The third trial LaBianca cited was the Phase III MRC COIN trial of intermittent versus continuous first-line oxaliplatin-fluoropyrimide (Adams et al: Lancet Oncol 2011;12:642-653). Those authors reported that although the trial did not show non-inferiority of intermittent compared with continuous chemotherapy in terms of overall survival, chemotherapy-free intervals remain a treatment option for some patients with advanced colorectal cancer, offering reduced time on chemotherapy, fewer cumulative toxic effects, and improved quality of life.
LaBianca also discussed the Italian Group for the Study of Gastrointestinal Cancer—GISCAD trial of intermittent versus continuous treatment, which he led (Annals Oncol 2011;22:1236-1242), which showed that overall and progression-free survival were essentially the same in both arms of the study. He and his colleagues concluded that reducing therapy in this population did not diminish the efficacy of treatment.
As Grothey predicted, LaBianca also cited the Berry et al meta-analysis and systematic review of continuous versus intermittent chemotherapy strategies, which found that intermittent strategies of delivering systemic treatment in metastatic colorectal cancer did not result in a clinically significant reduction in overall survival compared with a continuous strategy of delivery, and should be part of an informed discussion of treatment options with patients.
ESMO Clinical Practice Guidelines
LaBianca cited recent clinical practice guidelines from the European Society for Medical Oncology (Van Cutsem et al: Ann Oncol 2014;25 supp3:iii1-iii9).

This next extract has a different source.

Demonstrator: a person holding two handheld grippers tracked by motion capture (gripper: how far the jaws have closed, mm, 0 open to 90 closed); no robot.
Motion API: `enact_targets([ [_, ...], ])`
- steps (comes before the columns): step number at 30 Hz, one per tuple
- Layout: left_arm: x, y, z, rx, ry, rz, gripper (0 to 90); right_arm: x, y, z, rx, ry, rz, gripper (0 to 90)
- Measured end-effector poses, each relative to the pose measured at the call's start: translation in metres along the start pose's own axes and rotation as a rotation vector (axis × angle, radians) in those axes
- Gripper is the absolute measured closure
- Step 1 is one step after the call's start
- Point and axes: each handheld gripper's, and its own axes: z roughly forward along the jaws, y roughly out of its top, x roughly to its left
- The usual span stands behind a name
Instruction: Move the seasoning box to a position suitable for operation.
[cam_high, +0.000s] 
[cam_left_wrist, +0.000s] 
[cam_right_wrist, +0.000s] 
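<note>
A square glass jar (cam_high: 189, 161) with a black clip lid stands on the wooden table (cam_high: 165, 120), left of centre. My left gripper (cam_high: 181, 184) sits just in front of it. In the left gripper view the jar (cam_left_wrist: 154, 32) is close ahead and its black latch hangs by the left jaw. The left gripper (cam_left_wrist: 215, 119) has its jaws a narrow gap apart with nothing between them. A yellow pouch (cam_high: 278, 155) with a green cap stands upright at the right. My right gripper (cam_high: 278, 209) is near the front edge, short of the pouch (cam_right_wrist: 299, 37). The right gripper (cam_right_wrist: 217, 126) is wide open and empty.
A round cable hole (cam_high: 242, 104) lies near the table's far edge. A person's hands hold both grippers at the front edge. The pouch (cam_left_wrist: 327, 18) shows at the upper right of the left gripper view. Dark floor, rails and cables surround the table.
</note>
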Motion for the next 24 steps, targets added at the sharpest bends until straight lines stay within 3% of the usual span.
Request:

Those authors acknowledged that the optimal duration of chemotherapy for metastatic colorectal cancer remains controversial, but that treatment interruptions of combination chemotherapy or less intensive cytotoxic treatment should be considered if cumulative toxicity occurs, if the metastases are not resectable, or if disease control is reached after induction chemotherapy.
Quote from Leonard Saltz
LaBianca also quoted remarks from Leonard Saltz, MD, who spoke as a discussant at the 2014 ASCO Annual Meeting: “In the absence of compelling negative data, treatment interruptions, or chemotherapy-free intervals, appear to be safe and desirable. And as with so many things in cancer care, it is unlikely that one size will fit all: use and timing will need to be individualized.”
LaBianca cautioned that when considering treatment breaks, physicians must consider the patient's clinical characteristics, response to previous treatment, biological and molecular considerations, and quality of life.
“For most patients it is important to have a ‘chemo holiday’ because in two or three years of disease it is important to have real holidays. A chemo holiday means patients can go to the seaside or the mountains and not go every day to our hospitals.”